Künftig unterbleibt bei der Privatstiftung eine Besteuerung mit Zwischensteuer insoweit bzw. wird die Zwischensteuer insoweit gutge­schrieben, als Zuwendungen endgültig mit Kapitalertragsteuer belastet sind. Bei Auf­lösung der Privatstiftung kommt es nur mehr insoweit zu einer Gutschrift der Zwischen­steuer, als die Letztzuwendungen mit Kapitaler­tragsteuer belastet sind. Außerdem ist der Stand des Zwischensteuerkontos als zusätzliche Letztzuwendung anzusetzen. 


ÄNDERUNGEN BEI DER ZUSCHREIBUNG VON ANLAGEGÜTERN

Für Wirtschaftsjahre, die ab 1.1.2016 beginnen, sind im UGB-Jahresabschluss beim Anlagever­mögen zwingend frühere Abschreibungen wieder zuzuschreiben, wenn die Gründe hiefür weggefallen sind.
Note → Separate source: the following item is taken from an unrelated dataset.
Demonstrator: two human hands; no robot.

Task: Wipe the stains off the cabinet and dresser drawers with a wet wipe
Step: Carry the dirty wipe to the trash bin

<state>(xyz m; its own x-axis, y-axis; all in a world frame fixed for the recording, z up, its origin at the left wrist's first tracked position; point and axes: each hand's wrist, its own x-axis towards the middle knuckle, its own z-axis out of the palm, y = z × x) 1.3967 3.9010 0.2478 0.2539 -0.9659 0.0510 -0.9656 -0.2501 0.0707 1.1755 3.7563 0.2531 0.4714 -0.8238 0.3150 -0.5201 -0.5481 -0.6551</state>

Um für unterlassene Zuschreibungen keine sofortige Steuerbelastung auszulösen, können Zuschreibungen für Wert­aufholungen, die auf frühere Wirtschaftsjahre entfallen, auf Antrag einer Zuschreibungsrück­lage zugeführt werden. Die Zuschreibungsrück­lage ist insoweit mit steuerlicher Wirkung gewinnerhöhend aufzulösen, als auf das zugrun­deliegende Wirtschaftsgut eine Teilwertab­schreibung oder eine laufende Abschreibung vorgenommen wird. Spätestens beim Ausschei­den des betreffenden Wirtschaftsguts aus dem Betriebsvermögen ist die Zuschreibungsrücklage steuerwirksam aufzulösen.


ABSCHAFFUNG DER GESELLSCHAFTSTEUER

Die Gesellschaftsteuer ist mit 31.12.2015 ausgelaufen. Nunmehr können Gründungen von Kapitalgesellschaften, Kapitalerhöhungen und Gesellschafterzuschüsse ohne Gesellschaft­steuer getätigt werden. Umgründungen, die ab dem 1.1.2016 noch auf einen Umgründungs­stichtag in 2015 bezogen werden, lösen eben­falls keine Gesellschaftsteuerpflicht mehr aus.